How an RPA Platform Democratized AI and Transformed Document Understanding

Editor's note: the following is an excerpt from an interview David Eddy conducted with Prabhdeep (PD) Singh, Head of Artificial Intelligence (AI) Products at UiPath. This is a guest post by Eddy and is the second of a two-part series.

David Eddy: You said your team has baked artificial intelligence (AI) into almost every aspect of the UiPath Platform. What comes to mind as a good example?

PD Singh: I’d have to say the UiPath United States (U.S.) patent office activity is a good example of how AI is making an impact across the entire platform. It’s a matter of public record, so there’s no mystery. If you look, you’ll see that our attended robot automations can leverage a recognition framework that utilizes an ensemble of models including deep learning neural networks. You’ll also see our robots use convolutional neural networks to detect graphical user interface (UI) elements. There’s much more to see, but these give some idea of what’s there.

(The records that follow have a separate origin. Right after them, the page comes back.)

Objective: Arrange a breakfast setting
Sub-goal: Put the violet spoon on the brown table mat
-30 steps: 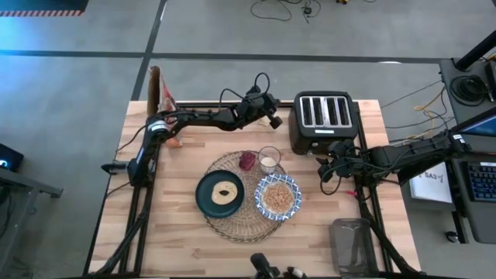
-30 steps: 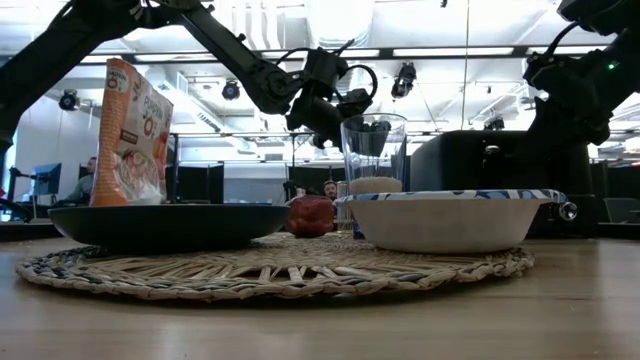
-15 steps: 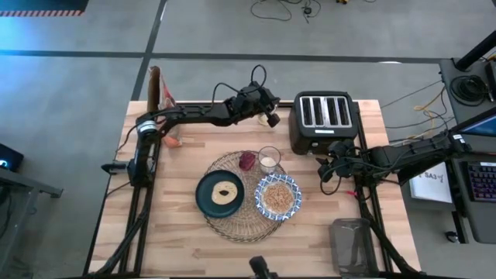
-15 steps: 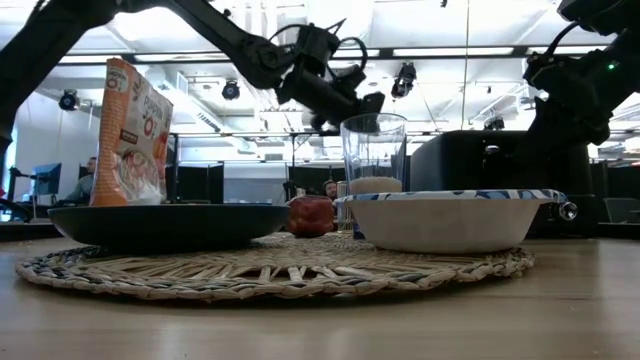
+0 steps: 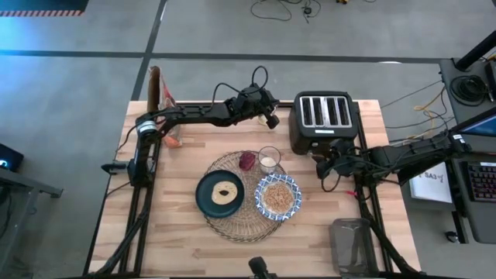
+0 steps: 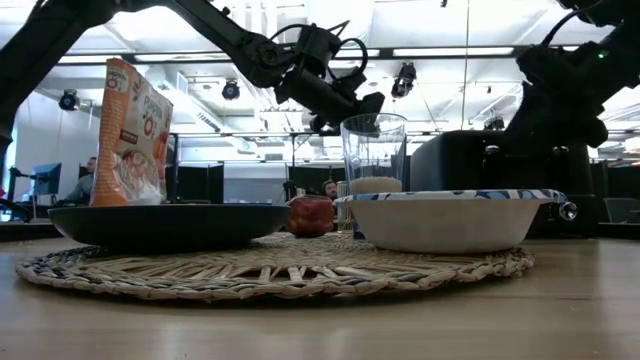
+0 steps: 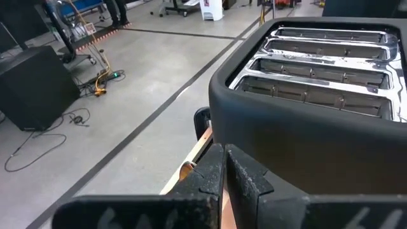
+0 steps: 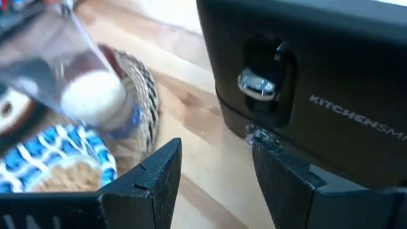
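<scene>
Left gripper [image 5: 271, 122]: it hangs in the air at the far side of the table, just beside the black four-slot toaster [image 5: 325, 116]; its two fingers [image 7: 213, 181] are pressed together with nothing between them.
Right gripper [image 5: 325, 164]: it is low, just in front of the toaster, at the side with the lever; its fingers [image 8: 156, 175] are apart and empty.
Woven placemat [image 5: 219, 221]: round, at the table's middle, on the near side of the left gripper and well apart from it.
Dark teal plate [image 5: 209, 201]: on the placemat, with a round slice of food in it.
Blue-and-white bowl [image 5: 277, 195]: on the placemat, just beside the plate, filled with cereal; it is near the right gripper.
Clear glass [image 5: 269, 160]: upright on the placemat's far edge, with white content at its bottom.
Red fruit [image 5: 247, 160]: just beside the glass.
Cereal bag [image 6: 133, 132]: upright at the far corner, behind the left arm.
</scene>
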Robot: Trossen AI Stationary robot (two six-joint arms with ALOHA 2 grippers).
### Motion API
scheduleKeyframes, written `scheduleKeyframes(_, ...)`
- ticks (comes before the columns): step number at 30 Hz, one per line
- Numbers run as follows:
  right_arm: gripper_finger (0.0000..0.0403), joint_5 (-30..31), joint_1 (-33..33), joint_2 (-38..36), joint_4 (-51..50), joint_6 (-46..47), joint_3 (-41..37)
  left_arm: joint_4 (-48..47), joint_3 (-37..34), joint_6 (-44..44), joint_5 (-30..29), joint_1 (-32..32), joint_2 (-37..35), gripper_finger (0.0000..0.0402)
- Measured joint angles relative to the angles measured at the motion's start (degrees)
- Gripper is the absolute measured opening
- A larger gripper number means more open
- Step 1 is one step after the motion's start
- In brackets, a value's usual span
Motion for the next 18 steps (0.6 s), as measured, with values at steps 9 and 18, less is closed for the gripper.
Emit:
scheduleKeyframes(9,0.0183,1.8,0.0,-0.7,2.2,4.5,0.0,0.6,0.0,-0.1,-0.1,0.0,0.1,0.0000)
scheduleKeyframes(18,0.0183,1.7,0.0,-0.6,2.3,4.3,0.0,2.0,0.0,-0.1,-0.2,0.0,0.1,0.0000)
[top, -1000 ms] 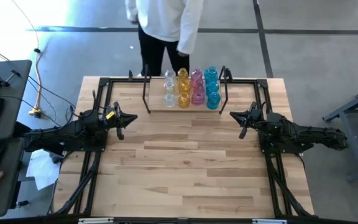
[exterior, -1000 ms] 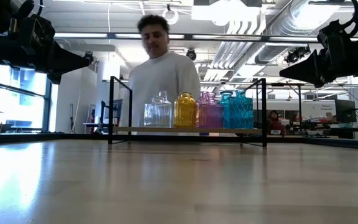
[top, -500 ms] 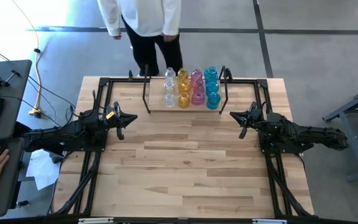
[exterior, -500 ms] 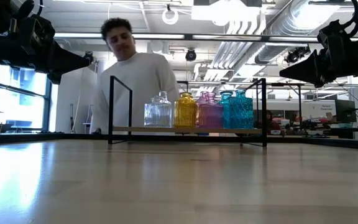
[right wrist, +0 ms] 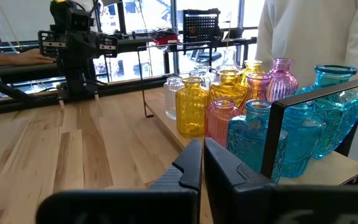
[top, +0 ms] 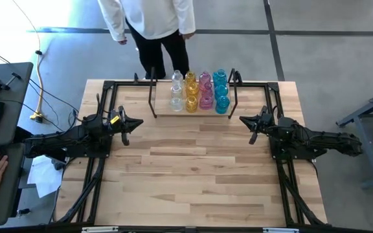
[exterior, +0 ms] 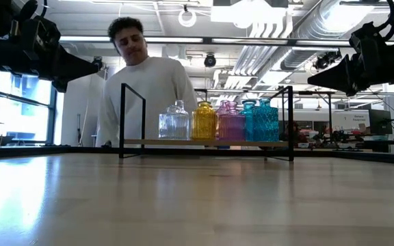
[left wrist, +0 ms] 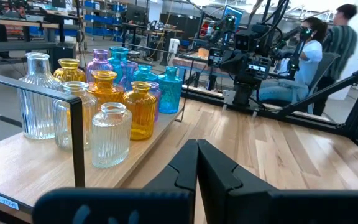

Eddy: Thanks for bringing patents to my attention, I will take a look. What about products or features that may be closer to the user experience?

Singh: In that case, UiPath AI Center, our machine learning (ML) product I mentioned earlier in our conversation, strikes me as a good example. It’s really the beating heart of our AI/ML capabilities, making it easy for customers to drag and drop ML models into robotic process automation (RPA), either their own or one of our out-of-the-box models. And it comes with tools to retrain and support those models.

Since AI Center can deliver cognitive capabilities to any number of operational processes, it’s a big story to tell. So, let’s stick to document understanding for our purposes today. Actually, the story of document understanding leads to AI Center and provides a good introduction.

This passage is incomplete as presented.